We often put creativity into a box–either you are a creative person or you aren’t. But research shows that creativity doesn’t work that way. We all have the capacity to create, and we can learn to cultivate that creativity throughout our lives. Nurturing creativity leads to creative problem solving and innovation. In fact, business research indicates that creative thinking is one of the top competencies valued by CEOs across multiple continents. Unfortunately,in the US, we are seeing a decline in creativity. One study found that creativity scores on the Torrance Tests of Creative Thinking of more than 270,000 children and adults in 2011 were significantly lower than the scores of a cohort of adults and children who took the test in 1990 (Kim, 2011).

Why is there so much decline? Researchers believe it could be due to a number of factors: 1) an increased reliance on screens for entertainment, rather than relying on imaginative play; 2) the lack of focus on creativity in schools and cutting of creative programs like art, music, theatre, and movement; 3) the aforementioned believe that either you are creative or you aren’t, which leads to a failure to recognize everyday moments of personal creativity. Preschool children tend to be incredibly creative, but those inclinations start to decline as children age. Young children are in a stage that Kohlberg called preconventional. During the preconventional stage, children are less focused on what others think. They move about the world uninhibited by expectations. They aren’t afraid to try new things and to experiment creatively because they aren’t as focused on how people evaluate their work. As they age, children become more cognizant of other’s opinions and start to conform to societal norms and expectations. And it’s at age 9 or 10 when we see a significant decline in creativity (Runco, 2014). By the time we are adults, we further struggle with comparing ourselves to others. There are countless articles about how comparing ourselves to others on social media can affect our mental health. It’s no wonder we lose sight of the creative things that make us unique and bring us joy.

What characteristics do we need to be creative? And if creativity can be learned, how can we cultivate it as adults?

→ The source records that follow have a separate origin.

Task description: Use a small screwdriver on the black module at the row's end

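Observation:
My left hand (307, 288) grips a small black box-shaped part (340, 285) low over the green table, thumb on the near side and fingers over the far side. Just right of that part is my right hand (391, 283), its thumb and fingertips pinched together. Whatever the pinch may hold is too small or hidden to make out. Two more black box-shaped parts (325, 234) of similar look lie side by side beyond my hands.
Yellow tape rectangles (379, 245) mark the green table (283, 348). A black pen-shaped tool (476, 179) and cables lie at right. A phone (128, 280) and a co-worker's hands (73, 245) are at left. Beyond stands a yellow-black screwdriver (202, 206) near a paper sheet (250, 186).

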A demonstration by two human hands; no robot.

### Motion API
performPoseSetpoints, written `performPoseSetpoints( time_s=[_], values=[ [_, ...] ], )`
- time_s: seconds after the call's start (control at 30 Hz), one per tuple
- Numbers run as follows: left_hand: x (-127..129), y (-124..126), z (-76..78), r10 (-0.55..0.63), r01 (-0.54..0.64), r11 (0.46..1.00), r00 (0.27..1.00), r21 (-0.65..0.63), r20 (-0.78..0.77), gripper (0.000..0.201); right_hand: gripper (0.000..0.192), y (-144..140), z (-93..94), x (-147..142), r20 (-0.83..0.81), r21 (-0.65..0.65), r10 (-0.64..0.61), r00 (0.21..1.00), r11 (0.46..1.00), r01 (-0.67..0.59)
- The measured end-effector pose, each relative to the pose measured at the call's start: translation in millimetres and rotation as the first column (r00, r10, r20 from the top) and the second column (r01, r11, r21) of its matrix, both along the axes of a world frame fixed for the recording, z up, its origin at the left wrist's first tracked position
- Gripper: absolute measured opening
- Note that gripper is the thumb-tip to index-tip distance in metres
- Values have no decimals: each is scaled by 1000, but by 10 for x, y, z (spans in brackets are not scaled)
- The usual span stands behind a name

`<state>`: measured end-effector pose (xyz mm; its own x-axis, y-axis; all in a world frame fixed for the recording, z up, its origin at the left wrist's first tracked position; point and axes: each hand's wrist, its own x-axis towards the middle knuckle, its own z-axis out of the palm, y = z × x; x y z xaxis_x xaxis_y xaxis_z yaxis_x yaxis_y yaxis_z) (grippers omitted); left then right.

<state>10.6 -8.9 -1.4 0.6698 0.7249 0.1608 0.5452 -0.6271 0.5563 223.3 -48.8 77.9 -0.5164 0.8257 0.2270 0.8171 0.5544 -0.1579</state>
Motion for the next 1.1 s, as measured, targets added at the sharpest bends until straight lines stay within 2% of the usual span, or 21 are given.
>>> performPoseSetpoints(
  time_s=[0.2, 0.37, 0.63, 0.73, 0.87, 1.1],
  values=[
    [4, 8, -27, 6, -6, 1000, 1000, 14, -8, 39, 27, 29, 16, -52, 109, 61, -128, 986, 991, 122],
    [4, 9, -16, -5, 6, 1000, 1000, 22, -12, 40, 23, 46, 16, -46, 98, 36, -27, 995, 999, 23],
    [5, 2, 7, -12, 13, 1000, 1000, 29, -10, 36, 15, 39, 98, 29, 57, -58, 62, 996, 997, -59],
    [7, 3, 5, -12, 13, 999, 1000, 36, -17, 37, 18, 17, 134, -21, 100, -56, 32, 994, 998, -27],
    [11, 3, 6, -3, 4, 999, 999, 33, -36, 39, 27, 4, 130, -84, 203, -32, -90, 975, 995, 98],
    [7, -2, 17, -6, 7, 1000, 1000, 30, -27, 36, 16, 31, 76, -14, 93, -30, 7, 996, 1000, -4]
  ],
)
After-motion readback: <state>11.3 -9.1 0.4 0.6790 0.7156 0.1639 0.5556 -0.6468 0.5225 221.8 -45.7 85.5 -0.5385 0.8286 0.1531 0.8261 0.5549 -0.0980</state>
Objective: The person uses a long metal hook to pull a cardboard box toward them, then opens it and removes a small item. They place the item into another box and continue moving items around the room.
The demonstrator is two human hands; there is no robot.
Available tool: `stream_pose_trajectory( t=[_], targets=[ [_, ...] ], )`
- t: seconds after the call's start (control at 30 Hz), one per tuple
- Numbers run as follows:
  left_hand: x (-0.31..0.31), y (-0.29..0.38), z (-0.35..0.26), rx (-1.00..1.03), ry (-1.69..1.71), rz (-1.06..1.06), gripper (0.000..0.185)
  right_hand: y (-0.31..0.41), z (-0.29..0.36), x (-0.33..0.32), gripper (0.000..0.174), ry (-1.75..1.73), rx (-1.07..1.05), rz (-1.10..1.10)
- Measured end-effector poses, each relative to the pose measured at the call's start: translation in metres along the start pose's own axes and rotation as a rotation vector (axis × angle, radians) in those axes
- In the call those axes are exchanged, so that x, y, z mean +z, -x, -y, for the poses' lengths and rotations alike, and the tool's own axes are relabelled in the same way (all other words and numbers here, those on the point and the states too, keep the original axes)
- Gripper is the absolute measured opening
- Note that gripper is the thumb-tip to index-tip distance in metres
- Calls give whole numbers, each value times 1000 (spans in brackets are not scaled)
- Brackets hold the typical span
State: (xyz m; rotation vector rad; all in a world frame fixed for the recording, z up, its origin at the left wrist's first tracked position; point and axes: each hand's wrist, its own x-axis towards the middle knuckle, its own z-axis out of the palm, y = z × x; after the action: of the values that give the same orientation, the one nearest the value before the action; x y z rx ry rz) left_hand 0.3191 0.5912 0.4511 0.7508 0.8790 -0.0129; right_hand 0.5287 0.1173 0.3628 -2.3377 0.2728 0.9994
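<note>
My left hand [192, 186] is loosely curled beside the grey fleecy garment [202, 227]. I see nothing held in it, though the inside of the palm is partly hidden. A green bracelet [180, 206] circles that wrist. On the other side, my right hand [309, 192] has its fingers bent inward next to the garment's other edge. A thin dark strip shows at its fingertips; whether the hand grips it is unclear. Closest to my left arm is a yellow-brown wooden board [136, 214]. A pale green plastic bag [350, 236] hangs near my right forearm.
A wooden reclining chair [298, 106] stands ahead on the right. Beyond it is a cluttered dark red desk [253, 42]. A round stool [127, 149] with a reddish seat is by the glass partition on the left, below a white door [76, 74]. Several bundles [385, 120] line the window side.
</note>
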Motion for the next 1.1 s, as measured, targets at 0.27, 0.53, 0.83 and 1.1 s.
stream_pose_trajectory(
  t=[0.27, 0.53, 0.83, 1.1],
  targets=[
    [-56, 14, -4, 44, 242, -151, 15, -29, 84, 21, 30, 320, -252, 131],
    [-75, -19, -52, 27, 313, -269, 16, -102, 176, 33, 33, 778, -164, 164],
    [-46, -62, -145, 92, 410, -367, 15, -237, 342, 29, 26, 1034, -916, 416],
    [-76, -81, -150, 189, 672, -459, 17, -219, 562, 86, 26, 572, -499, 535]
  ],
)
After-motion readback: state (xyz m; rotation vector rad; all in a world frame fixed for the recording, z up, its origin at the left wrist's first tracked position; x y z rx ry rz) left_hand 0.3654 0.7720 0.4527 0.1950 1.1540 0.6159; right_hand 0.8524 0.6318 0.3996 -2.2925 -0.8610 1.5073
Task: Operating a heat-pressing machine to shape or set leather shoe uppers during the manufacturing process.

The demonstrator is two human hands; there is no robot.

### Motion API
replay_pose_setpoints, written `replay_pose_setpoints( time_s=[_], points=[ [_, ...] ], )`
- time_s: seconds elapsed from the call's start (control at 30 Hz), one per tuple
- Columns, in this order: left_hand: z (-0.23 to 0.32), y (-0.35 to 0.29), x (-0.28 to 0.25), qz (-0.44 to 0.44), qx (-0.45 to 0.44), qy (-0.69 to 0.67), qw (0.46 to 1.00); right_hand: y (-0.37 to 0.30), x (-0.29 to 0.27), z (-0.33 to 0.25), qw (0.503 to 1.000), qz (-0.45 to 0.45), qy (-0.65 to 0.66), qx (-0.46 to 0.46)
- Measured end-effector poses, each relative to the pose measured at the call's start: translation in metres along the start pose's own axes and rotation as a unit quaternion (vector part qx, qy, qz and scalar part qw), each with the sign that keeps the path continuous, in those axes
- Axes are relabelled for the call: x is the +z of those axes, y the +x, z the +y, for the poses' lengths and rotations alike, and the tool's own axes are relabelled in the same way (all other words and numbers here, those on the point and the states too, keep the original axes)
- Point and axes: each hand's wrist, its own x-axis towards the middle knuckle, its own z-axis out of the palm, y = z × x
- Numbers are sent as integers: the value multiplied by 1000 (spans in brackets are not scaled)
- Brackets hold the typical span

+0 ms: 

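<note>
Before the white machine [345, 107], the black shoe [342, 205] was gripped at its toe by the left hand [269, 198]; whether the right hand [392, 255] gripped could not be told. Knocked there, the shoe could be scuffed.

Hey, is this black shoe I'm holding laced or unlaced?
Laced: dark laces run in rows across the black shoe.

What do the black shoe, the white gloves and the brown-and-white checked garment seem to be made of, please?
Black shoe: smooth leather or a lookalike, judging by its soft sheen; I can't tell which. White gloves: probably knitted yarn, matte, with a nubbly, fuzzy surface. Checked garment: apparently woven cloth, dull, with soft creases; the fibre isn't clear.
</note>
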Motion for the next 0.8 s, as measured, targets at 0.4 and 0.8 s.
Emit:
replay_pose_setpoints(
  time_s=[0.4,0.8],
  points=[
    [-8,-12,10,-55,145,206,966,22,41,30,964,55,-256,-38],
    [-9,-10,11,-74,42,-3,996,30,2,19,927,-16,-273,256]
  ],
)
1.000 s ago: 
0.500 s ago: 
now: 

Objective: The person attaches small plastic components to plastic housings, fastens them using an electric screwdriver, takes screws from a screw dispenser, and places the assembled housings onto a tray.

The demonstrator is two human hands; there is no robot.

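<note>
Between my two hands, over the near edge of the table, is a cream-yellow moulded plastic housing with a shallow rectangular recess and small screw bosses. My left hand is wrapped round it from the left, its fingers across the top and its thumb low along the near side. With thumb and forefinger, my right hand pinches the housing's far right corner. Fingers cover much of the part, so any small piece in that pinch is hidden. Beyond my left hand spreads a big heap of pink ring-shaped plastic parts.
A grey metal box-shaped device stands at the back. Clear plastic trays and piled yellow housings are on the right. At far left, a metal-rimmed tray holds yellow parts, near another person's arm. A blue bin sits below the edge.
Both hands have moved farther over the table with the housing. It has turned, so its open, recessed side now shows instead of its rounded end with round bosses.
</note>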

  • Curiosity. We need to look at the world with what psychologists often call a “beginner’s mind.” With this mindset, we jump into an activity or read about a concept with no preconceived notions about the outcome. We just enjoy the adventure of trying a new thing, of finding out more about something that piques our interest.
  • Playfulness. As adults, we often forget how to play. Sure, we may play on our company softball league or go out for drinks with friends, but we rarely use our imaginations to create something fun and exciting. We sit on the bench while our children play, checking our email or staring into space. Of course, sometimes we need some downtime to just zone out for awhile as a parent, but we also need to choose valuable moments to immerse ourselves in a pretend world filled with magical creatures and cotton candy forests. Don’t worry. If you’re lost, your child will show you the way. Let them lead you on an adventure from time to time.
  • A Sense of Adventure. I’m a big fan of this one. In fact, my husband and I had an adventure theme at our wedding. Seeing life as an adventure gives you the willingness to try new things and new experiences. Join a poetry class down at the community center. Become inspired to start a DIY project by following an expert on Instagram or YouTube. Take a cooking class at a local market. Will you succeed at everything? Absolutely not. I remember when I decided to take a pastels class at a local art museum. When the instructor looked at my work, she said, “Maybe a different class would be better for you.” Of course, I felt a little embarrassed and vulnerable at the time, but I took it in stride, and I actually took another pastels class at a different venue. I was never great at it, but I enjoyed the childlike look of my messy hands, and I just had fun with it.
  • Imagination. Many of the ideas I listed above will improve your imagination as a byproduct of the experience. But there are some other ways to stimulate your imagination. Meditation can help get rid of the noise in your head so that you mind is more free to be creative. Reading, especially fiction, can help your imagination by creating a mind movie of the story in your head. Even doodling  or sketching when you are bored can cultivate imagination. You don’t need to ever show it to anyone. You can sketch something just for yourself.
  • Find a community. Find friends and colleagues and create something as a group. Join a book club. Or join classes, like we mentioned before. Surround yourself with everyday creatives, and you’ll find new areas of joy.
  • Let go of comparison. You can’t lose yourself in a creative activity if you are constantly comparing  yourself to others. Remember that creativity involves your unique contribution to the world, in whatever creative form that is. When you start to feel yourself shrinking because of comparison, try some mindfulness techniques. Stop focusing on the product and savor the process. Do you enjoy the feeling of clay in your hands? Do you enjoy the color you’re painting your upcycle project? How does your body feel as it moves along to the music? Close your eyes and focus on you, and savor the moment.